Miscellaneous Paul Potter answers:
Are you taken seriously by other bands that maybe don't sing songs about and dress like Harry Potter? I think it takes a certain person to appreciate what we do, but I also sense there's a growing affection for us amongst other musicians. We've always sort of viewed this band as an indie rock community service project. So much of our focus is on making a rock show that anyone can come to and many of the people that come to see us would never go to a punk show or a basement show or anything like that. They've just never had any exposure to that culture. So in that regard, we like to almost think of ourselves as a bridge between this mainstream phenomena of Harry Potter and the indie rock underground. Plus, we're also pretty strong adherents to the DIY ideal. We book all our own tours, travel with our own PA system, make our own merch, and only play all ages shows, etc. It's a lot of work to run a band that way, but it's also a lot of fun and I hope that in some way other young kids can take encouragement from that fact that you don't need a booking agent or a publicist or a m anager or any of that.

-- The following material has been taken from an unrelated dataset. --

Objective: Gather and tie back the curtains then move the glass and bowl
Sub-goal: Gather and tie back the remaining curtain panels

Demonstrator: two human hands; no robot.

Are you surprised by the attention your band's received? Certainly! If I had known that we'd have like a million listens on Myspace then we probably would have spent a bit more time recording our songs and maybe even making an effort to sing in tune. But it's hard to anticipate that sort of thing when you're just writing silly songs and recording them in your living room over a weekend.
Do you have any famous fans? This record producer in LA brought his two daughters, six and eight, to see us at the LA Public Library last summer. He used to date Courtney Love. He's a great guy though. He sent us an e-mail telling us what a blast his daughters had at the show and that he's now heard "Voldemort Can't Stop the Rock" more than "Sticky Fingers" and it still holds up. A few months later he really put his professional integrity on the line and e-mailed all his friends in Georgia telling them they had to come see us play. Also, we have this rival band, Draco and the Malfoys (a bunch of jerks), and they told me that Michael Bolton ordered one of their CDs. THE Michael Bolton. Do you think that's proof that Michael Bolton is evil?
Have you two been pretty close your whole lives or was Joe always the pestering little brother who finally became tolerable as he grew up? Joe was never really that pestering little brother. He always had his own thing going on, you know. Smart kids are like that. But we weren't really all that close until he started a band when he was 11 years old. We're eight years apart and I just thought his band was the greatest. I started booking them shows at my college. We really started bonding over music. I would make him copies of all sorts of CDs and give him old mixtapes and all sorts of stuff. It was really like I was giving him listening homework. He ate it all up and spit it back out by writing amazing songs. It was awesome. I had always hoped we could have a band together and then this silly idea came along.